Wednesday, April 25, 2012


You can’t out-exercise a bad diet

I saw this little saying this week, and it really hit home. Being an ex-athlete (and I stress the ex part!), I always thought that there was no amount of food that I could consume that I couldn’t overcome by just “working out a little longer”. After all, when I was playing ball in college, they used to force us to consume at least 10,000 calories per day during our heavy workout parts of the year. However, there were a couple of things I didn’t take into consideration:

---First of all, I was 18-21 years old when that happened. My metabolism at 18 years old was running like a car at the Indy 500. My metabolism at 50 is entirely different (now it’s more like a Ford Fiesta!).

---Secondly, we literally worked out 4-6 hours per day, at a very hard rate- probably at a rate that I could never achieve today, mostly because you need to refer back to the first reason (the 50-year-old thing!).

The truth is, after we get out of college, there is never the amount of time or energy to spend on those kinds of workouts. We have to become, for lack of a better term, smarter!

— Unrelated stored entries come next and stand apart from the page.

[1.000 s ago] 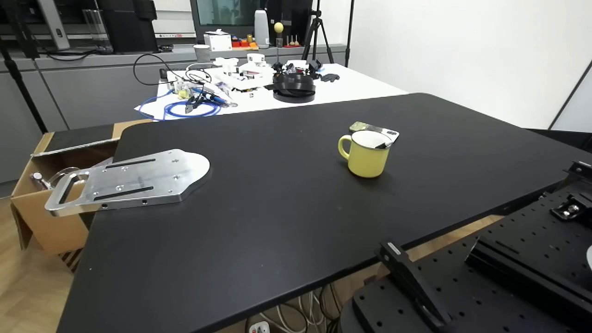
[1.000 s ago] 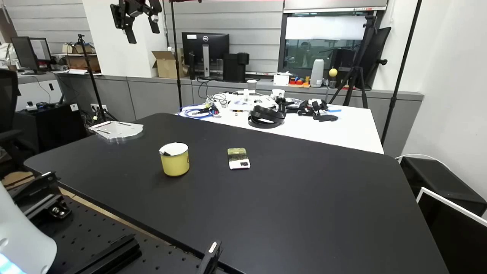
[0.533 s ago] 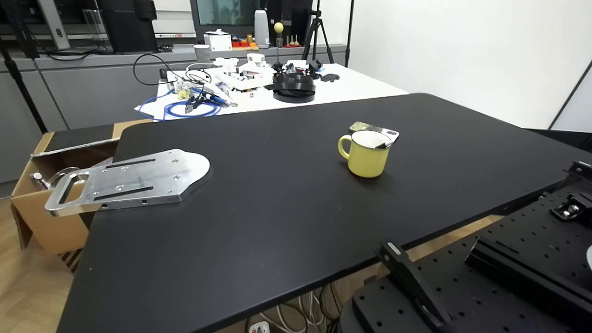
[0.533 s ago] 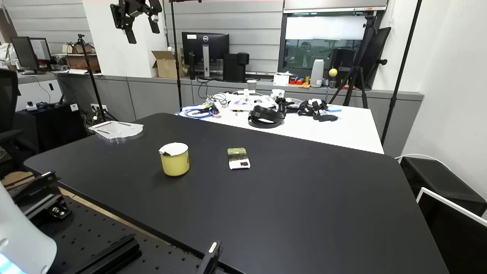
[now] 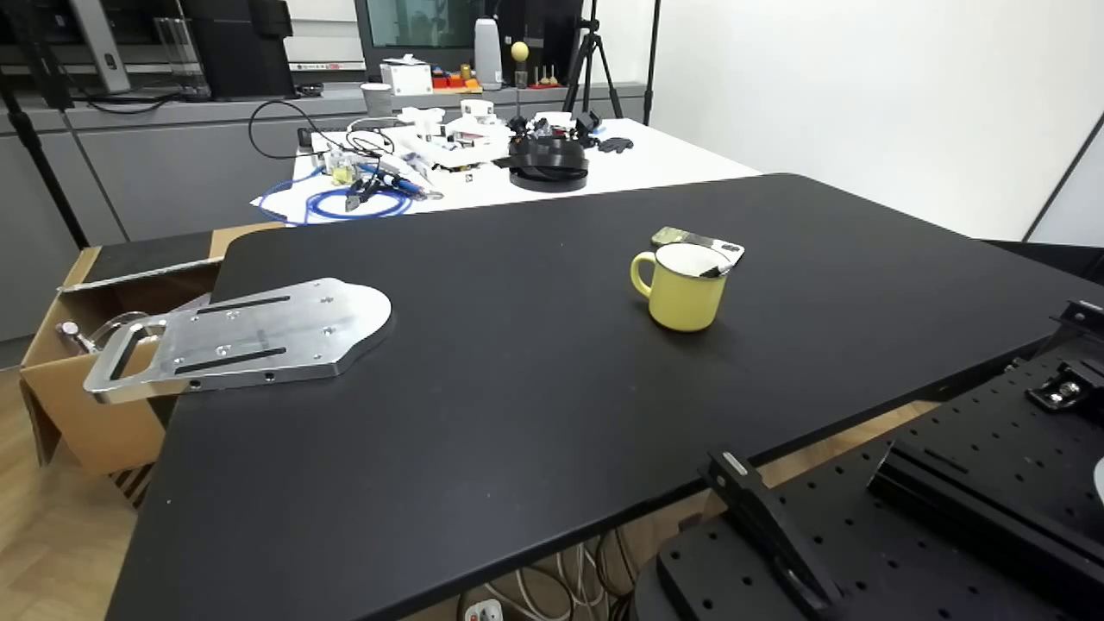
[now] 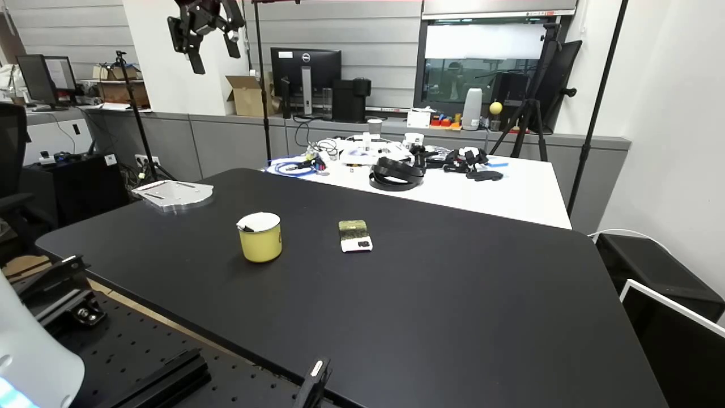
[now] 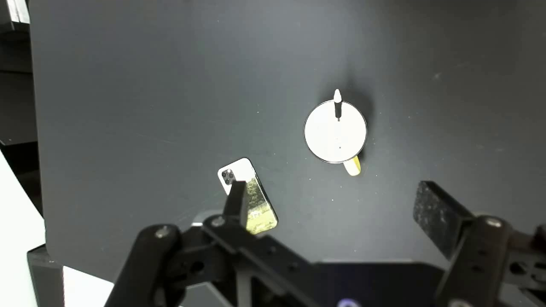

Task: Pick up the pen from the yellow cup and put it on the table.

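The yellow cup [image 5: 681,302] stands upright on the black table [image 5: 500,388]; it also shows in an exterior view [image 6: 261,245] and, from above, in the wrist view [image 7: 330,140]. The pen [image 7: 338,104] leans inside the cup, its white end poking past the rim on the side away from the handle. In both exterior views only a dark bit of the pen [image 5: 711,272] shows at the rim. My gripper [image 6: 215,61] is open and empty, high above the table. In the wrist view the open fingers [image 7: 332,200] are well apart, with the cup ahead of them.
A phone [image 6: 355,236] lies flat on the table near the cup; the left finger partly covers it in the wrist view. A silver metal plate [image 5: 259,332] lies at a table edge. A cluttered white table [image 5: 681,159] stands beyond. Black mounts [image 6: 314,382] line the robot-side edge.
My gripper has moved slightly down and to the right in an exterior view, still open. The cup, pen and phone have not moved.
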Robot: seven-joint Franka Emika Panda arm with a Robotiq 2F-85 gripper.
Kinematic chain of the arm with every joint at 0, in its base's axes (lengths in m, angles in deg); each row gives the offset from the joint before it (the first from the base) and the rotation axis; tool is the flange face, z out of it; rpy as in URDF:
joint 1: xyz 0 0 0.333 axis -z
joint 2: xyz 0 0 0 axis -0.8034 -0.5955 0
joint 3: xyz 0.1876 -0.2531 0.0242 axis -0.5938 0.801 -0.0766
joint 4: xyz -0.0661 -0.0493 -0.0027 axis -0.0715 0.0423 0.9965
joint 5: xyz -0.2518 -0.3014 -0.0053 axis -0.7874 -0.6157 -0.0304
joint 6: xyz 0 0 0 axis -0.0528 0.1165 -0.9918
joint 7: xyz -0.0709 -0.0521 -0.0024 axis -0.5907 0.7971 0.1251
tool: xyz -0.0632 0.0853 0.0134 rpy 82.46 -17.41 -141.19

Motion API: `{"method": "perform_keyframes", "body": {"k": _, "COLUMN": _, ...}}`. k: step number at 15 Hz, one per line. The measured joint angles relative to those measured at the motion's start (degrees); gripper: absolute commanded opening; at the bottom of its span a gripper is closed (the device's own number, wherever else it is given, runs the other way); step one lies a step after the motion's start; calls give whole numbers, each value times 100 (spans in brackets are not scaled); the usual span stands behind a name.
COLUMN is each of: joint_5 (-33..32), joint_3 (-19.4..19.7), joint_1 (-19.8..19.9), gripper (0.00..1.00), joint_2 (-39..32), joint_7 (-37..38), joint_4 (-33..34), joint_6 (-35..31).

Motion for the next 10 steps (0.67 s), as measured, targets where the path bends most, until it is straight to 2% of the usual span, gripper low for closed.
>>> {"method": "perform_keyframes", "body": {"k": 10, "joint_5": -146, "joint_3": 346, "joint_1": -48, "gripper": 100, "joint_2": -1231, "joint_7": -9, "joint_4": 502, "joint_6": 251}}
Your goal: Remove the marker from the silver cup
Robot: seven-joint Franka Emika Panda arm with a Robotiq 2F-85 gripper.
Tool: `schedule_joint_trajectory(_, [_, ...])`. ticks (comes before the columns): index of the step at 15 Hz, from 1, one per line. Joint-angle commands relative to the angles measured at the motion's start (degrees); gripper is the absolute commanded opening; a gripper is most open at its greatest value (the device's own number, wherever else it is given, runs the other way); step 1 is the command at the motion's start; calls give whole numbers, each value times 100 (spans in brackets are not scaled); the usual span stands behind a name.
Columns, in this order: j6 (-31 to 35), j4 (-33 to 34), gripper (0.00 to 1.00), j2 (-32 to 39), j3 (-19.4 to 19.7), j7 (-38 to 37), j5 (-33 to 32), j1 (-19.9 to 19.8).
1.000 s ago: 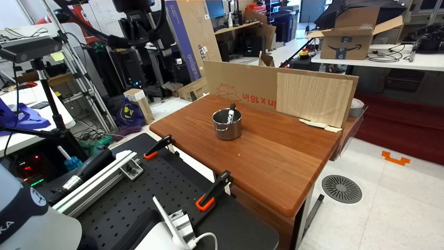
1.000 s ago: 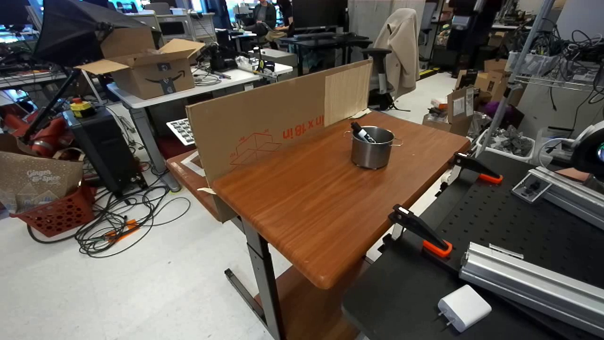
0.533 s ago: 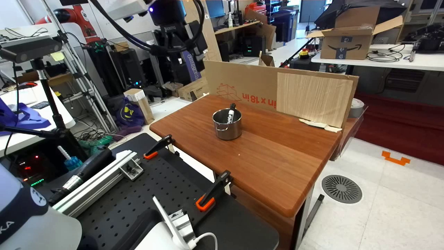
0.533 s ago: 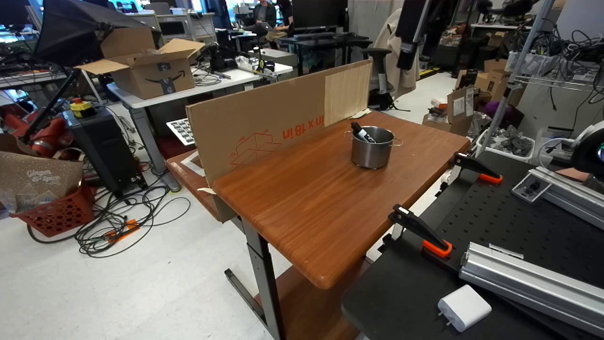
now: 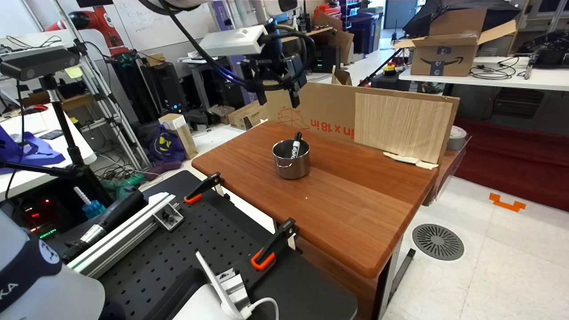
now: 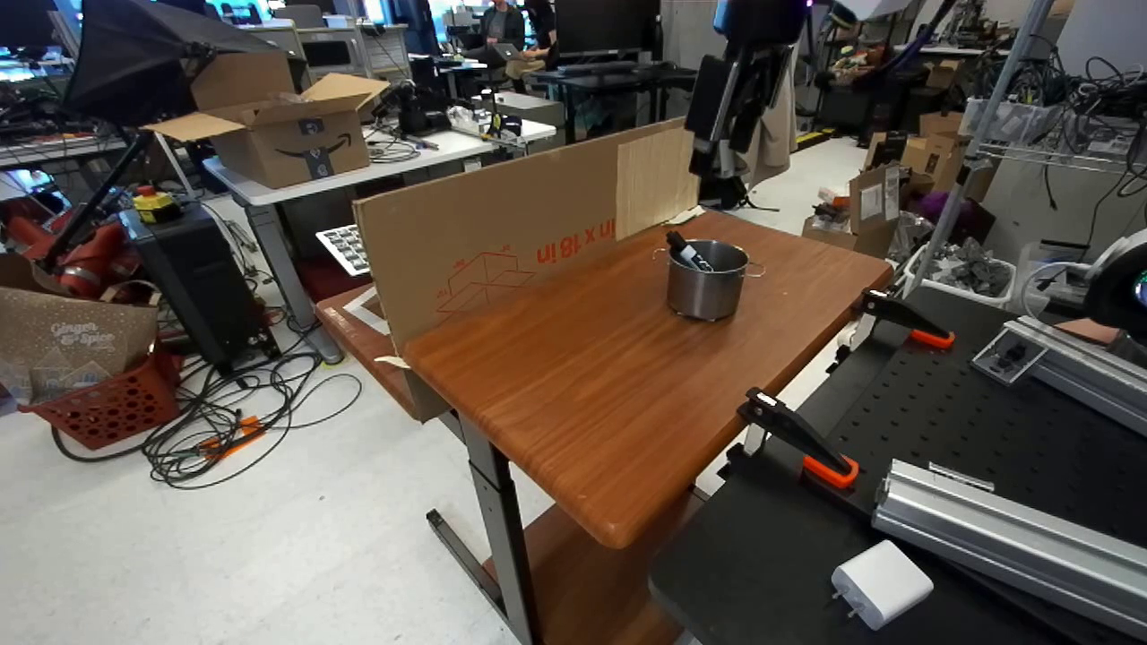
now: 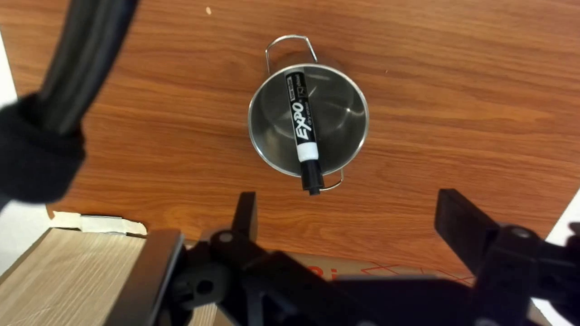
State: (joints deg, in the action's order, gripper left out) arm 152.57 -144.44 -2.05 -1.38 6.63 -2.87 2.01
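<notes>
The silver cup [image 7: 337,122] stands upright on the wooden table with two wire handles; it shows in both exterior views [image 5: 291,168] [image 6: 704,293]. The marker [image 7: 302,118], a black-and-white Expo pen with a black cap, leans inside the cup, its cap end over the rim, and shows in both exterior views [image 5: 295,147] [image 6: 691,254]. My gripper [image 7: 348,194] is open and empty, pointing down with its fingertips apart. It hangs above and behind the cup in an exterior view [image 5: 278,100], touching neither cup nor marker. The marker's lower end is inside the cup.
A cardboard panel [image 5: 320,104] stands along the far edge of the wooden table [image 5: 355,213], with the gripper near its top. Black-and-orange clamps [image 5: 273,244] and a black perforated board [image 5: 213,235] lie on the robot's side.
My arm has swung in from the side toward the table and come lower, with the gripper now near and above the cup. The cup and marker have not moved.
</notes>
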Motion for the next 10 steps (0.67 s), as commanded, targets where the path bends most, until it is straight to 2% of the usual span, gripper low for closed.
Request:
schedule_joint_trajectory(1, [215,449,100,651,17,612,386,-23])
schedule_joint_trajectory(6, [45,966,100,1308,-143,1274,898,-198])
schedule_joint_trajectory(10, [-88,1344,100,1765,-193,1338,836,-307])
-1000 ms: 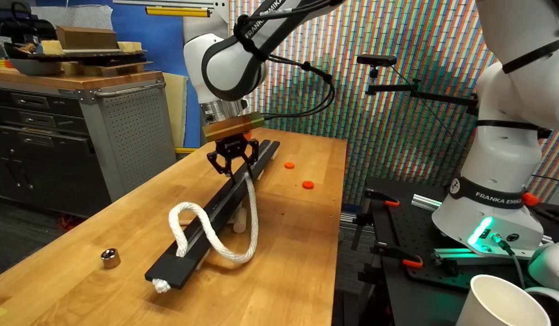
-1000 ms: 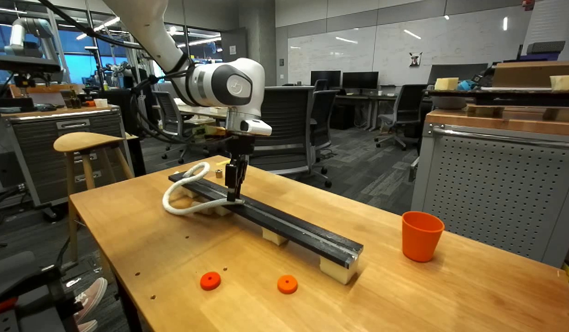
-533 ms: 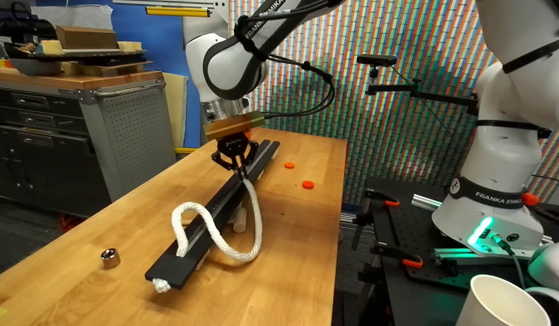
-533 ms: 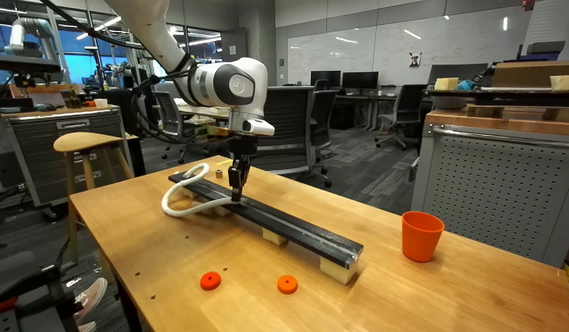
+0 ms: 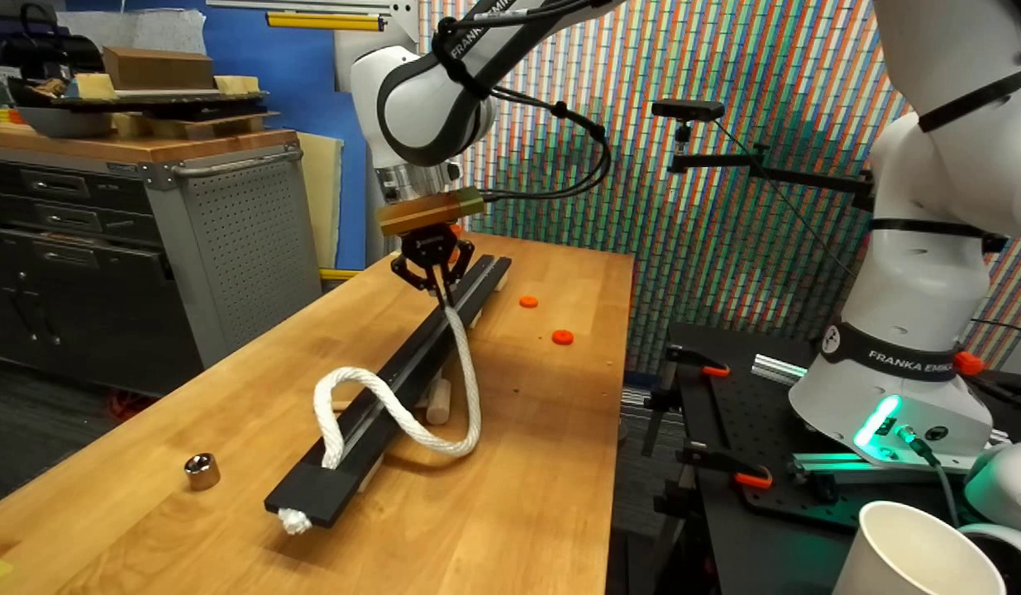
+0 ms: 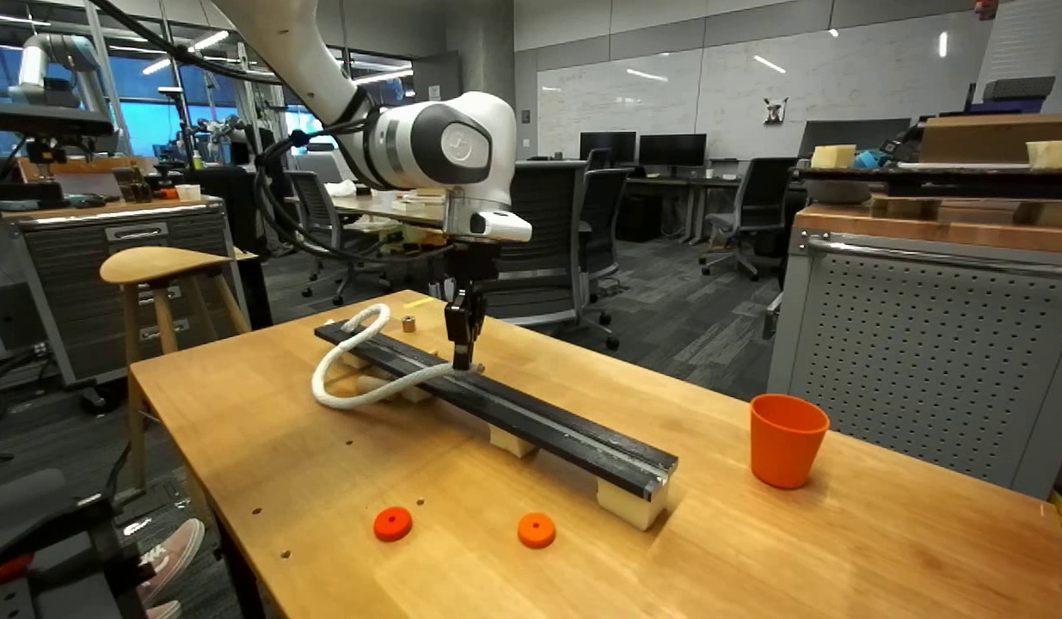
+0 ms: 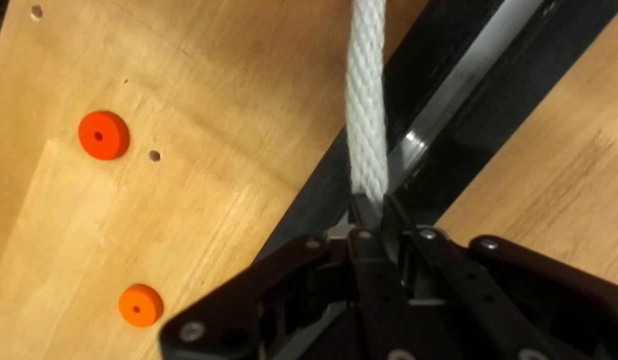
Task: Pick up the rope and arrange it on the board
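The gripper [image 5: 445,302] pointed down over the board [image 6: 548,425] and pinched the rope [image 7: 367,100] near one end; a short tip protruded past the pinch. Clearance between this end and the board could not be determined.

From the gripper, the rope sagged off one side of the board over the table [image 6: 840,550], then crossed back over the board in a raised arch and met its top face near one end. A frayed white tip [image 5: 294,521] showed at that end. The arch crossed above the board's lengthwise channel.

Cream blocks [image 6: 634,505] raised the board off the table. On the sag side, a pale wooden peg [image 5: 438,402] projected from beneath the board, near the rope; a red-orange disc [image 6: 393,524] and an orange disc [image 6: 537,530] lay flat on the table, apart from the board. On the opposite side, a short metal cylinder [image 5: 202,472] stood near the end with the frayed tip. An orange cup [image 6: 787,443] stood upright beyond the other end; in an exterior view the gripper partly covered it. In the wrist view the gripper hid a section of the board. A tool cabinet [image 5: 237,231] stood beside the table. A white cup [image 5: 878,558] showed at the lower edge of an exterior view.
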`<action>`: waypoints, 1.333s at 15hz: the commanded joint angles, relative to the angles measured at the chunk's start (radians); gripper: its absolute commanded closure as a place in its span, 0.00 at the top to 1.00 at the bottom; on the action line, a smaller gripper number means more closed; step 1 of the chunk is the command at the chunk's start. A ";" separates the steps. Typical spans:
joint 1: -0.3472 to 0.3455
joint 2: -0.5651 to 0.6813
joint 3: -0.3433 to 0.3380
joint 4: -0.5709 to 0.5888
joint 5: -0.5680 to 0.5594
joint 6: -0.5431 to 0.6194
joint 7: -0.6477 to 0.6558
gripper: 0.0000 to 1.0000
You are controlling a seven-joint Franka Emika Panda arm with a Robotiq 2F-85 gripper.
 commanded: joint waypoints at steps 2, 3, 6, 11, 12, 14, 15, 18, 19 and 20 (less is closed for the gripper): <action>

Over many, many years, what we put into our bodies basically defines the health we will have as we get older.

Please understand, whatever we eat is totally up to us, and we have nobody to blame but ourselves- for instance, I usually say that I purposefully weighed more than 350 pounds at one time. After all, I never accidentally ate anything in my life! As far as our health, we definitely reap what we sow. However, you can turn that around- starting today!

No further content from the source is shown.